I read several poignant posts yesterday about Mother’s Day. But one, in particular, stayed with me the entire day, Joyce Wycoff’s Mothers Love and Wounds. I was the child of an alcoholic mother who truly loved and often wounded me. I was fortunate to reconcile our life together before she passed. And I am blessed to have learned how to parent differently. I enjoy a closeness with my children that my mother and I could only imagine.
Joyce so beautifully summed up her post,
Perhaps all of us are here simply to learn to love, care for, and reduce the suffering of ourselves and our fellow travelers. Ram Dass says it so much more eloquently: “We’re all just walking each other home.”
I’m going to tuck these thoughts in my pocket for safekeeping.
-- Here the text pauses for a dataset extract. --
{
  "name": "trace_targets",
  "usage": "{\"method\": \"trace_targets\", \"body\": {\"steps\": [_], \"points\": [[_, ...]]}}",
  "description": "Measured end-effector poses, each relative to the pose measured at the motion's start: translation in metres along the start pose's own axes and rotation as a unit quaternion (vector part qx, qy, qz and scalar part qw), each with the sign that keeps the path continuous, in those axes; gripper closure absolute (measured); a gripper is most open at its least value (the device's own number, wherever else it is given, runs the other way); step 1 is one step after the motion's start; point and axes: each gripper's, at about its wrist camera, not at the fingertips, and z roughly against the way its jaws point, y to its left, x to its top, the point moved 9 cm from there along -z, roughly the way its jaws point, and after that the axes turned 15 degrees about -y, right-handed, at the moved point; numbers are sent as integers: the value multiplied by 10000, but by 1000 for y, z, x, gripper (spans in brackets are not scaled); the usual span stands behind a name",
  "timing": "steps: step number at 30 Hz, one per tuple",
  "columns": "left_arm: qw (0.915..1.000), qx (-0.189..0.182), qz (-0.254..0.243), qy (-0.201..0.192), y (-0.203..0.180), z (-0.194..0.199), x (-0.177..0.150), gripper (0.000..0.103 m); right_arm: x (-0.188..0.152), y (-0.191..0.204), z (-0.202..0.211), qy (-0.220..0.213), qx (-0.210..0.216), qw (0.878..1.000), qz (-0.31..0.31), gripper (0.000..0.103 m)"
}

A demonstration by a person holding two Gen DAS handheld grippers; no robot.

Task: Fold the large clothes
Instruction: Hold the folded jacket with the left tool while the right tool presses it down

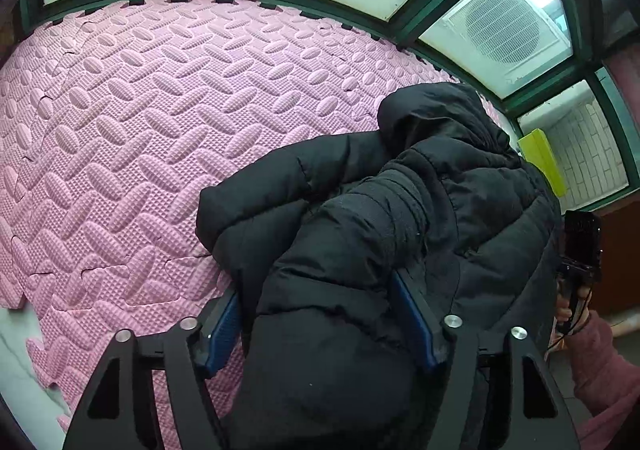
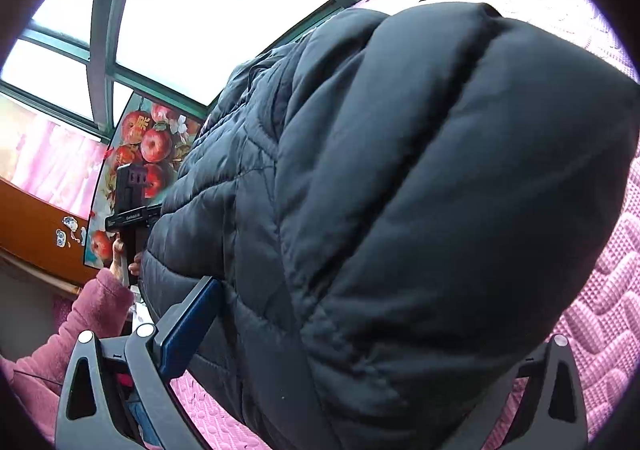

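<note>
A large black puffer jacket (image 1: 400, 190) lies bunched on a pink foam mat (image 1: 140, 110), hood toward the window. My left gripper (image 1: 314, 290) is shut on a thick padded fold at the near end, a blue pad (image 1: 224, 326) pressing each side. In the right wrist view the jacket (image 2: 420, 190) bulges up and fills the frame. My right gripper (image 2: 380, 314) holds this bulk between wide jaws. Its left pad (image 2: 188, 326) touches the fabric and its right pad is hidden behind the jacket. Each view shows the other gripper's body at the edge, held by a hand in a pink sleeve (image 2: 92, 314).
Green-framed windows (image 1: 400, 22) ring the mat's far side, with an air-conditioner unit (image 1: 504, 26) outside. A yellow-green object (image 1: 540, 158) stands by the hood. A fruit picture (image 2: 148, 146) and a wooden cabinet (image 2: 36, 230) stand beside the jacket. White floor (image 1: 20, 350) borders the mat.
</note>
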Motion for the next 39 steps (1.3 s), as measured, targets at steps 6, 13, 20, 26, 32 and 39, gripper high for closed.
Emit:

Sending so much love to you Sue. I too am trying to be the mother I wanted for myself.
My mom was raised poorly and not only in the ways of cash flow; love did not flow over her as she deserved.
I have spent years trying to understand why she did not love me, finally realizing she could not love herself and therefore was doing her best to love me with her short supply.
She is still here. I have found peace in accepting her as she is.
As you quoted... we are all simply walking each other home. 💞
Sue, I know from your book Tales of a Wayward Yogini, that you did come to a comfortable meeting point with your mom, I only wish that could happen with my mom. I suspect she has some mental issues in the form of dementia, but it has been about seven years since I have seen her in person and two years since I spoke to her on the phone, the conversation being about mundane things. My stepfather says she hasn’t left the house in two years, as a side note, they live in a very remote canyon on 60 hilly acres, and 13 miles from town. I miss the mom I used to have; tough, artistic, cautious, and an excellent cook. Mother’s Day always leaves me with a sadness in my heart. I want the “old” mom back. I can’t really blame her though, but it still hurts. However, since Alzheimer's runs in the family-my maternal grandmother had it, this is most likely what is happening to my mom. To all of you that had that amazing mom, or have reconciled with her, you are very lucky.